German Chocolate Cake isn’t really German. It gained fame in 1957 after being published as a reader recipe in a Dallas newspaper. In the ingredient list, the reader who submitted the recipe specified “German’s Sweet Chocolate” which was a sweet chocolate formulated by a man named Samuel German who worked for the Walter Baker Chocolate Company. So the cake is actually named for the brand of chocolate used to make it.
As Jean Anderson points out in The American Century Cookbook, German’s brand chocolate had been selling just fine for the past 105 years prior to the cake recipe, but when the cake recipe was printed in paper, there was a spike in German’s chocolate sales in Dallas. General Foods, the company that had acquired the brand, traced the sales to that reader recipe. They were so impressed that a General Foods district manager asked the food editor at the Dallas paper to send the recipe to other food editors around the country. When it started appearing in newspapers, food editors began receiving letters from readers saying the cake recipe was similar to "an old one their mother made” or that they’d lost. General Foods refined the recipe, added Angel Flake Coconut, and re-named the cake German Sweet Chocolate Cake.
Lady Bird Johnson's German Chocolate Cake
½ cup water
4 oz. German Chocolate (Baker’s Brand), cut up
1 tablespoon natural cocoa powder
2 ½ cups sifted cake flour (10 oz)
1 tsp. baking soda
¾ teaspoon salt -- if using salted butter or margarine, omit or reduce to pinch
1 cup unsalted butter (2 sticks)
2 cups granulated sugar minus 1 tablespoon
4 egg yolks
1 ½ tsp. vanilla
1 cup buttermilk, room temperature
4 large egg whites, stiffly beaten
Preheat oven to 350 degrees F. Spray three 9-inch round cake pans with flour-added cooking spray and then line with rounds of parchment. This is a tender cake. If you don’t line the pans, it may tear.

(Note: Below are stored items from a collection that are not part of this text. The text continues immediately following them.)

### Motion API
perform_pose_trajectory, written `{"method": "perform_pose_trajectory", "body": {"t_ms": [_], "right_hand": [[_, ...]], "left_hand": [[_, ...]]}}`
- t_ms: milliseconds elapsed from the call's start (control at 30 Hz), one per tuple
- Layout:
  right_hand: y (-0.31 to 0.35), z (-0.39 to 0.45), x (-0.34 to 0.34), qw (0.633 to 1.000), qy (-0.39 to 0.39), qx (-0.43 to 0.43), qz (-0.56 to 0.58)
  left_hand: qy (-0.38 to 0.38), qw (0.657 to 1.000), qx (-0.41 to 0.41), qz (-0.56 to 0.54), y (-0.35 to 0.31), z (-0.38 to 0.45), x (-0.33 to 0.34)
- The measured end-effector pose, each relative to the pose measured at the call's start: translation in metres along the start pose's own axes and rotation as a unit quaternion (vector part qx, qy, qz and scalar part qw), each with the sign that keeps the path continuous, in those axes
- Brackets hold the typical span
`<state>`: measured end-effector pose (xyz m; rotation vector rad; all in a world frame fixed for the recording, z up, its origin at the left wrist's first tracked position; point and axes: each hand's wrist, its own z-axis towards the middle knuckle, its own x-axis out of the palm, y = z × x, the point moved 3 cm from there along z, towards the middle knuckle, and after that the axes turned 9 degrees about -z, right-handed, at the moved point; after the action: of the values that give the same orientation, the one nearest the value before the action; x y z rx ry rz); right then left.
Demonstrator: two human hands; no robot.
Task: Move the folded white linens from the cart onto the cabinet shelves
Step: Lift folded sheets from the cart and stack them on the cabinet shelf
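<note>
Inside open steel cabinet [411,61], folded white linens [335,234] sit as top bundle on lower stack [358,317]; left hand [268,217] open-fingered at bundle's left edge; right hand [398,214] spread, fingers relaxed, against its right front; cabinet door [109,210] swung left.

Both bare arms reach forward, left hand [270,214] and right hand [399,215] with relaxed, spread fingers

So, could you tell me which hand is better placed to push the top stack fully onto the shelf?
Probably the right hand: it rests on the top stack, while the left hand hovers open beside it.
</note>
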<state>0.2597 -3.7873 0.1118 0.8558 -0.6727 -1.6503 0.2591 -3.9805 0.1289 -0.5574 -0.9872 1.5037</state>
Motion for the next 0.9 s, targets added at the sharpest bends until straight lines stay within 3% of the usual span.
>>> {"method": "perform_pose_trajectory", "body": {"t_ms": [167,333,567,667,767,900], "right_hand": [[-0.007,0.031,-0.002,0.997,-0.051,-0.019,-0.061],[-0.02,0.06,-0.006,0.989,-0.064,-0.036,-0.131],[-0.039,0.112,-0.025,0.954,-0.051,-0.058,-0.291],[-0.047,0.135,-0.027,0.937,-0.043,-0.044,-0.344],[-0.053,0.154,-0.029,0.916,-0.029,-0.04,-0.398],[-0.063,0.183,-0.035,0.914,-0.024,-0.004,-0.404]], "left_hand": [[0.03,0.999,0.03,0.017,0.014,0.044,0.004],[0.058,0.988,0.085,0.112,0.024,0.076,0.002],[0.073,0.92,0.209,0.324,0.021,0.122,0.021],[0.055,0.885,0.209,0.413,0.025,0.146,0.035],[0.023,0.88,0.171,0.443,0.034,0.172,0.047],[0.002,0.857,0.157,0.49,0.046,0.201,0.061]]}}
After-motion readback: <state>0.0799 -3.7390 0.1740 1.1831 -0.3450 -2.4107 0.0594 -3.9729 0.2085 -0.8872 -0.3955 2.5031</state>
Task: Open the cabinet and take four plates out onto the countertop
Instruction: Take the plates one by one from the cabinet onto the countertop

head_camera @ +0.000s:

Bring water to a boil in a microwave-safe glass measuring cup or small saucepan. Add chocolate to water and stir until it melts. Stir in cocoa powder. Set aside to cool.
Sift together cake flour, baking soda and salt. Set aside.
In bowl of a stand mixer, beat butter and sugar until light and fluffy; Beat in yolks, vanilla and melted chocolate mixture. When very well mixed, by hand or using lowest speed of mixer, add flour mixture alternately with buttermilk; When flour is completely absorbed, fold in beaten egg whites.
Divide batter among the three pans and bake at 350 degrees F. for 30 minutes or until they appear set and a wooden skewer inserted in center comes out with moist crumb.s. Cool on a rack for 10 minutes, then carefully flip from pans. Begin making icing. It’s good to start making the icing as soon as possible, as it needs time to chill.
Coconut Pecan Frosting
1 ½ sticks melted butter (6 oz)
12 oz. can evaporated milk
1 ½ cups granulated sugar
4 egg yolks
1 ½ tsp. vanilla
A pinch or two of salt
2 cups coconut (1 bag of Angel flake)
1 ½ cups chopped pecans (toasted)
Whisk butter, evaporated milk, sugar and egg yolks together in a large saucepan. Turn heat to medium and cook mixture, whisking often, until it thickens. This should take about 10 minutes. When thickened and bubbly, remove from heat and pour into a large mixing bowl. It should look thick, but it will still be too runny to use as frosting at this point. Don’t worry, because it will thicken as it cools and will thicken even more as it chills.
Let it cool to room temperature, then stir in the vanilla, salt, pecans and coconut. If you plan on spreading only across the top of the cakes, you can ice the cake now. If you like glopping it onto the sides like I do, it’s best to chill the icing a little so it will adhere to the cake better.